Eine Ausstellung für Menschen mit Demenz
STEYR. Die Volkshilfe und das Museum Arbeitswelt (MAW) in Steyr haben sich für ein innovatives Projekt zusammengetan: Im Rahmen einer speziell auf Menschen mit Demenz ausgerichteten Führung können Betroffene die Ausstellung „Arbeit ist unsichtbar“ genießen.

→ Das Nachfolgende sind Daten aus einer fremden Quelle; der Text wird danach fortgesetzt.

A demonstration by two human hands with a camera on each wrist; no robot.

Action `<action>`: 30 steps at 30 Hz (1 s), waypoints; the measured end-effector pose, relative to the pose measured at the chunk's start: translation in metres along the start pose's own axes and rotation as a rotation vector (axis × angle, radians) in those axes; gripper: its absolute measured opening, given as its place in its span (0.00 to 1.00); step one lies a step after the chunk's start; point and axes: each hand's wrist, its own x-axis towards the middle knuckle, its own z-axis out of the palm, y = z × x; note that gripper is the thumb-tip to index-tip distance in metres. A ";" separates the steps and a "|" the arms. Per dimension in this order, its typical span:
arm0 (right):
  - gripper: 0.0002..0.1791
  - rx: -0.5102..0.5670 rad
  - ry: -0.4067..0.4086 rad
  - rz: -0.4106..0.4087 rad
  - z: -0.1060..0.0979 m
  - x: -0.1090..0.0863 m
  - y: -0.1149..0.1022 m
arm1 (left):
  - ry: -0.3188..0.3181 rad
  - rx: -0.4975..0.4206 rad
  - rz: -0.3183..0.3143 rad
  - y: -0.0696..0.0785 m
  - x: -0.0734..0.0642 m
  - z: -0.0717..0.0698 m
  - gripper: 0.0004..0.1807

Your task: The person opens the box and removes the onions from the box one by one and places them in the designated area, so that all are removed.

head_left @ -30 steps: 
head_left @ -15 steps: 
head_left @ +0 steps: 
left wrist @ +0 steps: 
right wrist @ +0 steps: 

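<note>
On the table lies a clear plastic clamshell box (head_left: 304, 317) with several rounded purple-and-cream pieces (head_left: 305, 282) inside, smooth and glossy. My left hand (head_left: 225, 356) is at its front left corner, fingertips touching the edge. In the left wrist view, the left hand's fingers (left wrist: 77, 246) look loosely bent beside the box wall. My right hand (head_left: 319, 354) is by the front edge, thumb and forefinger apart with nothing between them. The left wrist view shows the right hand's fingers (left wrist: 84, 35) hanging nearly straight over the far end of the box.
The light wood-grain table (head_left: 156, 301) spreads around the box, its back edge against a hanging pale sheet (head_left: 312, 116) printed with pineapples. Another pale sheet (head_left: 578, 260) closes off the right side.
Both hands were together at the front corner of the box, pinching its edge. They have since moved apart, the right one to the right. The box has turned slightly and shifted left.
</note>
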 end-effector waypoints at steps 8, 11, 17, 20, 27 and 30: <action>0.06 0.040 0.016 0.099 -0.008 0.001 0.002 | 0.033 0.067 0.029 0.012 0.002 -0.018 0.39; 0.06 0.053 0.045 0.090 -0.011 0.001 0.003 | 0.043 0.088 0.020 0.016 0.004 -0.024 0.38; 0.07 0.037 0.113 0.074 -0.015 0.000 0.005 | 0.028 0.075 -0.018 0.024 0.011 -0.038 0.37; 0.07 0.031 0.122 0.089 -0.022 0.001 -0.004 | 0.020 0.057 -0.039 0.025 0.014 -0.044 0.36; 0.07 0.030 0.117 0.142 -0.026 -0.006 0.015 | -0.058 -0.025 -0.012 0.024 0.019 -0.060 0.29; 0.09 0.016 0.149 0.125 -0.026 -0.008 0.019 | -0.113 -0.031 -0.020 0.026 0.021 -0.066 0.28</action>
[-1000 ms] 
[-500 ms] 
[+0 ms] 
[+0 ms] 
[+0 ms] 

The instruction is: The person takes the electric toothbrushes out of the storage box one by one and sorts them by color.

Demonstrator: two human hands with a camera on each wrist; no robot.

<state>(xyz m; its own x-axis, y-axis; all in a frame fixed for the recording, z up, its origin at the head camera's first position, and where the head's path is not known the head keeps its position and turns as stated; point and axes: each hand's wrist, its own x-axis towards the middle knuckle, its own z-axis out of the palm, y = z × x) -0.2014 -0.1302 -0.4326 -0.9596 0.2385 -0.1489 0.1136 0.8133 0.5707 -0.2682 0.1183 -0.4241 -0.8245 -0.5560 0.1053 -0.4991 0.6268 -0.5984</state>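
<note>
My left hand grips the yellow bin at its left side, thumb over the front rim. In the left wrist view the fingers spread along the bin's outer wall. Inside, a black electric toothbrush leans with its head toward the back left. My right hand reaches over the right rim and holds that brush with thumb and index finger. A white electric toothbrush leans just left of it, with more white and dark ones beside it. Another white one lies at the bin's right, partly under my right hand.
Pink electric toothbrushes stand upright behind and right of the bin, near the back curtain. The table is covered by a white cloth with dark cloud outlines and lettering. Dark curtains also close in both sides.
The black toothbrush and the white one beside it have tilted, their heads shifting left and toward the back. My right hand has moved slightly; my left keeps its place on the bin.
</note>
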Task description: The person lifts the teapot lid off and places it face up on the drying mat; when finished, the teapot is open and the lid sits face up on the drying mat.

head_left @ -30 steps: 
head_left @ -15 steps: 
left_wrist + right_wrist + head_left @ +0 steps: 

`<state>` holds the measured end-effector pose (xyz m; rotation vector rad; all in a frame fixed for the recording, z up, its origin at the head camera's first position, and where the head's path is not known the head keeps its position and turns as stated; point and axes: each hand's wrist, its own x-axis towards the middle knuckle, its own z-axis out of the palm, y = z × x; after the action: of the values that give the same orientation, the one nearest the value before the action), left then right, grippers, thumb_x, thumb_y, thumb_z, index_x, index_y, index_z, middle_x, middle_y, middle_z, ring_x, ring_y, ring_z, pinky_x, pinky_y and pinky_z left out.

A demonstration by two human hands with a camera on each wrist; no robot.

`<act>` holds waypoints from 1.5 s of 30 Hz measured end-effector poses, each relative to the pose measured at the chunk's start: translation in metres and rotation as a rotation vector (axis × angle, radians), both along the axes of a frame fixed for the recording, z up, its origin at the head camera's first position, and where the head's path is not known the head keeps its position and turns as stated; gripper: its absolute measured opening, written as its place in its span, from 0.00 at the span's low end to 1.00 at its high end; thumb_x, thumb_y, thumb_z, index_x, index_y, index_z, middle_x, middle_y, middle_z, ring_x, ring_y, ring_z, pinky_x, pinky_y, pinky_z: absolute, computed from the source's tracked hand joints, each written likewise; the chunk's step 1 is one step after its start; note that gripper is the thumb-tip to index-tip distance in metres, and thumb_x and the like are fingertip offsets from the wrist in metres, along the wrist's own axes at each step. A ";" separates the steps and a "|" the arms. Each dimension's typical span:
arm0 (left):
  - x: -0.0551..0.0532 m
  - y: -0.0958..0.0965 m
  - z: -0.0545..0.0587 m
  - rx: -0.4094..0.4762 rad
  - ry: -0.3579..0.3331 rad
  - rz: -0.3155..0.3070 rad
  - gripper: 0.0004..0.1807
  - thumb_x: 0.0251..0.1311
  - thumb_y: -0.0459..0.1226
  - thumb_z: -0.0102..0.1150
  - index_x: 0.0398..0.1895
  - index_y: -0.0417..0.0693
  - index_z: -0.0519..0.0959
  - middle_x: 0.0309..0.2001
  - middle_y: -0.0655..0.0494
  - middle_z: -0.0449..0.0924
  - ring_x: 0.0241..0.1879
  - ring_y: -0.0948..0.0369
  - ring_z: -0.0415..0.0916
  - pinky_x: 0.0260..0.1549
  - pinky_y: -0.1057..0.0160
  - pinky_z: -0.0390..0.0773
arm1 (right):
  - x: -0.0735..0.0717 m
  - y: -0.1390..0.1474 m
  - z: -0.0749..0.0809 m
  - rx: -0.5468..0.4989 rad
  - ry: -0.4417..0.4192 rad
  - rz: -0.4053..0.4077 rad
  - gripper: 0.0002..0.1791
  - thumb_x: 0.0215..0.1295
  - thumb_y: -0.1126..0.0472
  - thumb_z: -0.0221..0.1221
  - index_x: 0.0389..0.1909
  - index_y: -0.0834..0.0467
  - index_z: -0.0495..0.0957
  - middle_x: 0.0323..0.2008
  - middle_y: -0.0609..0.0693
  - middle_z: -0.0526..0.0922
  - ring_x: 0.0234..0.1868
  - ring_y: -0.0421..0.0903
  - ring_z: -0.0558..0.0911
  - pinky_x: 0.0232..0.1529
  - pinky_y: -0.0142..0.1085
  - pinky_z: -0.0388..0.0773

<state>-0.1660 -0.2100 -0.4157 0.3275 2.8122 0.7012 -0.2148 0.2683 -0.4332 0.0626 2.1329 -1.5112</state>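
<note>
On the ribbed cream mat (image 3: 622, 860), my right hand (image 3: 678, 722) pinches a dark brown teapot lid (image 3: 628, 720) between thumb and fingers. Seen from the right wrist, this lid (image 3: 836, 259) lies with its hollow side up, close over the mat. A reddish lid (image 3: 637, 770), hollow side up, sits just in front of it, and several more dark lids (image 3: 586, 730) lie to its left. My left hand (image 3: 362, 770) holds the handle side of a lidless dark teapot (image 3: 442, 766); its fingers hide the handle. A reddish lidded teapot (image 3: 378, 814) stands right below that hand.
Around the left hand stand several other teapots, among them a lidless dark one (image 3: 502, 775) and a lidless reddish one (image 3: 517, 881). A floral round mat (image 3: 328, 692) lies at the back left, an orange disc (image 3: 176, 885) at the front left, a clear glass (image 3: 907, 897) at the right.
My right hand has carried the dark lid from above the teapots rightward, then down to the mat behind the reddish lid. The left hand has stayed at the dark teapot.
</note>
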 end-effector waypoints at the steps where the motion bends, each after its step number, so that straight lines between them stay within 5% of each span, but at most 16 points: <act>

„Hier bin ich geschwommen“, erzählt Anna Pechar und deutet auf die Steyr, die am Museum Arbeitswelt vorbeifließt. Die 80-Jährige hat mit 18 Jahren in den Steyr-Werken Kugellager hergestellt, genau für jene Firma, die sich früher auch in den Hallen des MAW befand. Und Anna Pechar ist regelmäßige Besucherin des Tageszentrums „Lichtblick“ für Menschen mit Demenz. „Menschen mit einer dementiellen Erkrankung vergessen vieles, das ist das typischste Symptom der Erkrankung“, erklärt Doris Reitmayr, Ergotherapeutin und Leiterin des Tageszentrums. „Es gibt aber Möglichkeiten, Erinnerungen zu wecken, vor allem welche aus den früheren Lebensjahren.“
Kinder werden fremd
In den Tageszentren der Volkshilfe werden Menschen mit Demenz professionell und liebevoll betreut. Neben gemeinsamen Unternehmungen stehen auch Gedächtnistraining, Bewegungsübungen, Basteln oder Singen am Programm. Dabei stehen stets der Mensch und seine Ressourcen im Vordergrund. „Manche Menschen erkennen ihre Kinder nicht mehr, können aber die Schlager aus ihrer Jugend auswendig mitsingen“, sagt Reitmayr. „Wir konzentrieren uns nicht auf das, was fehlt, sondern auf das, was möglich ist – mit diesem Museumsbesuch versuchen wir, wieder einen neuen, innovativen Weg zu gehen.“
Brücken in Vergangenheit
Die beiden Kulturvermittler Martin Hagmayr und Philip Templ schlagen mit Sinneswahrnehmungen für die Besucher mit Demenz im Museum Brücken in die Vergangenheit: Bilder, Riechdosen mit Schmieröl oder Holz und Tastobjekte wie Roheisen oder Werkzeuge von anno dazumal liegen bereit. „Die hab“ ich früher gemacht“, lächelt Anna Pechar und erklärt routiniert den Aufbau eines Kugellagers.